4-Tüm bunlardan kalan kamu bütçesinden çalışanların ücretleri, emekli maaşları ödenebilirse ödenecek, ödenemezse maaşlar düşürülecek.
5-Suriyelilerin üzerine 1,5 milyon Afganlı göçünün de maliyeti denklemde ayrı bir bilinmez olarak kalacak.
6-Her yıl 25 Milyar açık veren sosyal destek programı ayrı bir sorun. Devam edebilirliği kalmayabilir.
7-SGK açıkları müthiş boyutta. Sağlık sistemi bu açıklarla devam edemeyecek ve bir sürü sağlık kuruluşu, üniversiteler de iflas edeceklerdir.
Son çıkıştayız. Daha sonra yıllardır limanlara, havaalanlarına el konulan Yunanistan’a ne olduysa bize de o olacak. Birisinin dedesinin Mithat Paşa’nın uyarılarını dinlememesi ile Osmanlı da ne olduysa bu ülkede aynı şeyler yaşanacak. Duyunu Umumiyeye hoş geldin diyeceğiz. Peki, şu anda bir şey yapılabilir mi? Evet halen çok az da olsa umut var. Hep beraber aklıselimle hareket edilmesi için yine hep beraber dua etmekle başlayabiliriz. İnatla ekonomimiz iyiye gidiyor diyerek nefes tüketenlere Sayın Durmuş Yılmaz’ın verdiği yanıtlar böyle.

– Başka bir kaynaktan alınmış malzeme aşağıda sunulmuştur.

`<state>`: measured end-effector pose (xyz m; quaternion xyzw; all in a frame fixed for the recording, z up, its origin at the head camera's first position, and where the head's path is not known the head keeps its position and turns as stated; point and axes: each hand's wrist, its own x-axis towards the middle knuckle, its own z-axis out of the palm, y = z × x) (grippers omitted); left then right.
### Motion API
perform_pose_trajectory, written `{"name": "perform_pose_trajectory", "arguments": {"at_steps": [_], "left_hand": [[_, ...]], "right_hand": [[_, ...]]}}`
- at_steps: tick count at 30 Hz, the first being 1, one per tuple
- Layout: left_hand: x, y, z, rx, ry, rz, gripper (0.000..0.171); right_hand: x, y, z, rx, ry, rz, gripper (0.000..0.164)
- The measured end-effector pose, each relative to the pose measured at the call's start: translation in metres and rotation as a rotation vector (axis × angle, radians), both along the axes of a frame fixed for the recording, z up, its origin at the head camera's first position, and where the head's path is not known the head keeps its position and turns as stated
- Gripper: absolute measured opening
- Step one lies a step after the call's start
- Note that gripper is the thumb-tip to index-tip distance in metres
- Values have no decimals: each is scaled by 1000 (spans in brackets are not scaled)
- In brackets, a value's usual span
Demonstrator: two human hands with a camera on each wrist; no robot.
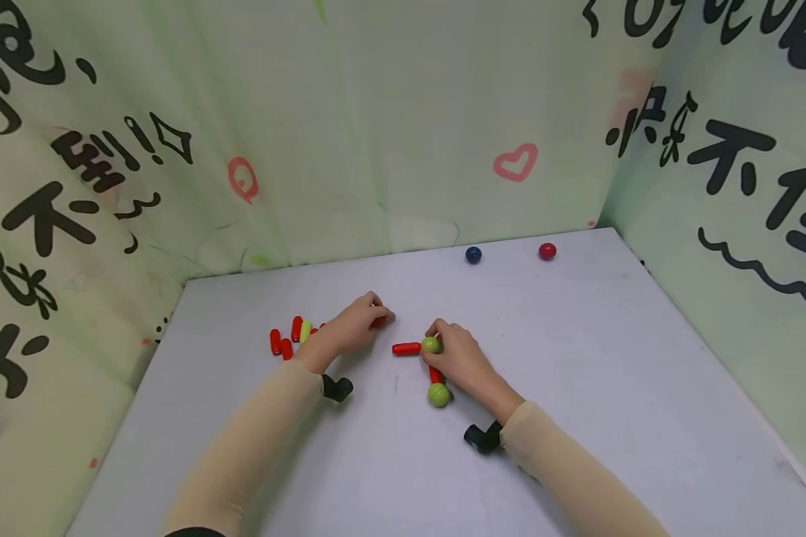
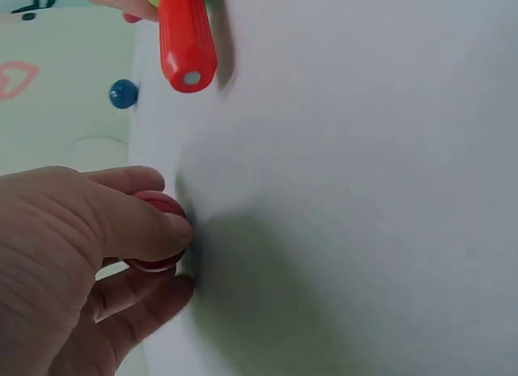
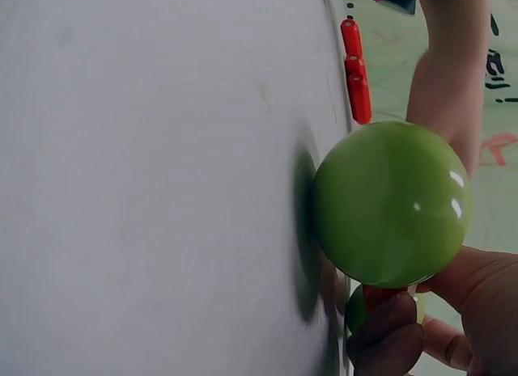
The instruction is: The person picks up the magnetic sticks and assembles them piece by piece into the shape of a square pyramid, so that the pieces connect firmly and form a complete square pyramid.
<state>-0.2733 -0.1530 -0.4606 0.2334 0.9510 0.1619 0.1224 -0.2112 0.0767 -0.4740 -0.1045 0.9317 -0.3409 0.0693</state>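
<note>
My left hand (image 1: 354, 327) pinches a red ball (image 2: 162, 201) between thumb and fingers, low over the table. My right hand (image 1: 462, 359) grips an upper green ball (image 1: 431, 344), thumb and fingertips round it. From that ball a red rod (image 1: 406, 349) sticks out toward the left hand. Another red rod (image 1: 435, 375) runs from it toward the near side and meets a second green ball (image 1: 439, 395). In the right wrist view this nearer green ball (image 3: 392, 204) looms large and partly covers the right fingers.
Several loose red rods (image 1: 275, 341) and a yellow-green rod (image 1: 305, 331) lie left of the left forearm, some of them hidden behind it. A blue ball (image 1: 473, 255) and another red ball (image 1: 547, 251) sit by the far edge of the white table (image 1: 578, 335). Printed curtains surround it.
</note>
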Motion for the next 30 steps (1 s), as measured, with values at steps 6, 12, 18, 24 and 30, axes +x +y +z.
{"name": "perform_pose_trajectory", "arguments": {"at_steps": [6, 12, 18, 24, 30], "left_hand": [[27, -10, -2, 48, -10, 97, 39], [48, -5, -4, 79, -2, 192, 41], [60, 6, -6, 123, 30, 252, 42], [65, 11, -2, 148, 40, 249, 37], [67, 12, -5, 185, 46, 261, 36]], "right_hand": [[0, 0, 0, -15, -23, -12, 32], [0, 0, -1, -18, -40, -14, 32], [0, 1, -1, -29, -38, -8, 32], [0, 2, 0, -27, -26, -8, 32], [-1, 1, 0, -26, -22, -3, 32]]}}
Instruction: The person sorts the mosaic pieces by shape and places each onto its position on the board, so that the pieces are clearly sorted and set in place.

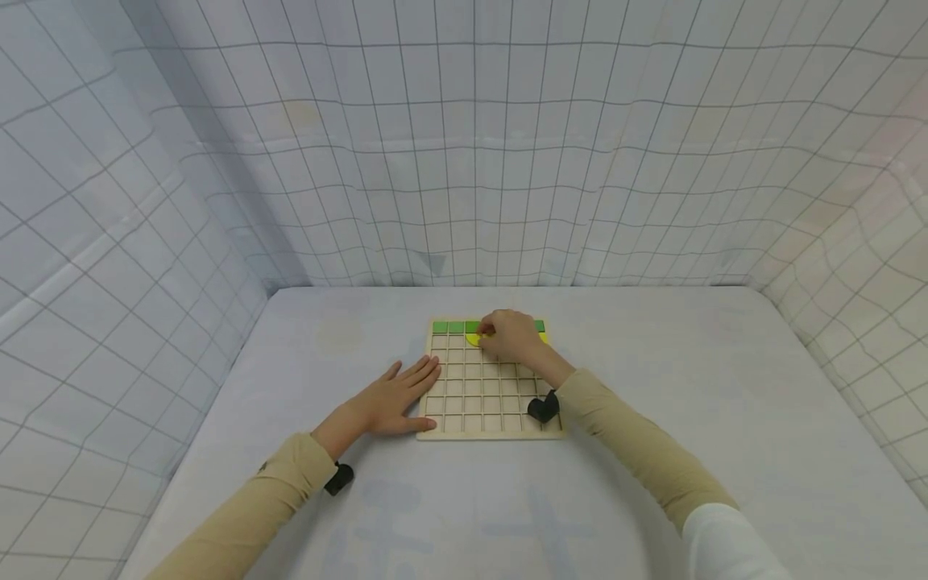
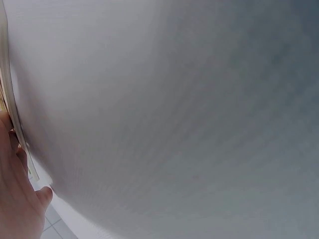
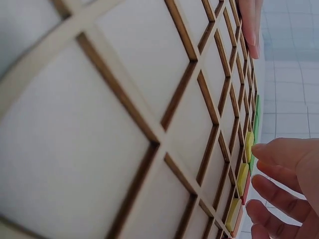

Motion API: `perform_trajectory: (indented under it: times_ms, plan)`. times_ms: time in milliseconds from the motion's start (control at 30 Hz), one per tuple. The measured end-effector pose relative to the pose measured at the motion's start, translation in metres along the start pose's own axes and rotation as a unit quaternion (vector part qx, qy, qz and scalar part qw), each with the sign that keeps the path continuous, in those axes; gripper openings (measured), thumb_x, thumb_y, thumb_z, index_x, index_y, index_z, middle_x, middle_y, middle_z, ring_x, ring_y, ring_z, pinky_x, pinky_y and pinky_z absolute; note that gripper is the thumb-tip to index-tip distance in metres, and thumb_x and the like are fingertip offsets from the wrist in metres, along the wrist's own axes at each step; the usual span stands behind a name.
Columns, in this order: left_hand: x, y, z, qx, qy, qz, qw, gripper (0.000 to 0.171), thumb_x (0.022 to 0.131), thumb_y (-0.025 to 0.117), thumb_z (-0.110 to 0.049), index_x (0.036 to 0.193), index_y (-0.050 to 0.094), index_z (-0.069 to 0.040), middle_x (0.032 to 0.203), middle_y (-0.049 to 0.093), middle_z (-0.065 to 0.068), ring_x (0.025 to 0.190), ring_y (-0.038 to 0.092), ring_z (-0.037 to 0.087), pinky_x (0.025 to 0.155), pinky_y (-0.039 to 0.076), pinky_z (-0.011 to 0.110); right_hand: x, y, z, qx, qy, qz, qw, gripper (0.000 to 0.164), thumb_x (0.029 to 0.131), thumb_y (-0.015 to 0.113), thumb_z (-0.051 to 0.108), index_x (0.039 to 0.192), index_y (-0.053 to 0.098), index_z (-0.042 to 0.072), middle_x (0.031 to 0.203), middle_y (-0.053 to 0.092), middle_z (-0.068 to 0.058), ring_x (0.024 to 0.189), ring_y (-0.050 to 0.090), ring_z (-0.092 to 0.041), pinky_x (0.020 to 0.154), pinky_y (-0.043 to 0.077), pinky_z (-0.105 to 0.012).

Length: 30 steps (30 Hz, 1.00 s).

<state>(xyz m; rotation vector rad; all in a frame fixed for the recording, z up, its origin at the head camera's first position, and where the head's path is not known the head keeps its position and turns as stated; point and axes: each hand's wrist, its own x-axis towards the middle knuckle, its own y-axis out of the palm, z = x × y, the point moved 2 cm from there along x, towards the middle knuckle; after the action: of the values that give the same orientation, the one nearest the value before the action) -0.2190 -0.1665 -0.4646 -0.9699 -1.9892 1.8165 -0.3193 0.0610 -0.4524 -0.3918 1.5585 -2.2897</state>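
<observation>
A light wooden grid board (image 1: 474,404) lies flat with green tiles (image 1: 440,328) along its back row and yellow pieces in the row in front. My left hand (image 1: 395,400) is spread flat at the board's left side, its fingertips and thumb over the edge. In the left wrist view that hand (image 2: 19,191) shows beside the board's side edge (image 2: 14,107). Over the back rows, my right hand (image 1: 511,336) pinches a yellow round-edged piece (image 1: 473,339). The right wrist view shows a fingertip against a yellow piece (image 3: 248,144); the other fingers are bent.
Further yellow pieces (image 3: 242,179) and red-orange ones sit along the board's far rows, partly behind the right hand. A white cloth (image 1: 652,362) covers the table. Grid-patterned curtains (image 1: 478,161) hang at the back and both sides. Black wrist cameras (image 1: 543,408) sit under the forearms.
</observation>
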Motion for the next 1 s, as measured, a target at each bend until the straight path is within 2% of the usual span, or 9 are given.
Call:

Umarız bu çizilen kötü tabloyu yaşatmazlar bu ülkeye. Hafızalarda bir senaryo olarak kalır. Ancak inatla ekonomimiz iyiye gidiyor endişe etmeyin diye nefes tüketenlerin gayretlerine ışık tutmasını diliyoruz. Piyasalara ateş düşmüş durumda. İşsizlik kol geziyor. Çiftçi ürününü tarladan toplayamıyorsa ve Cumhuriyetin varlıkları haraç mezat yok fiyatına satılıyor, alınan acil seçim kararına ekonomi neden oluşturuyorsa uyarıları dikkate alıp her boyutuyla düşünmenin yararı olacaktır.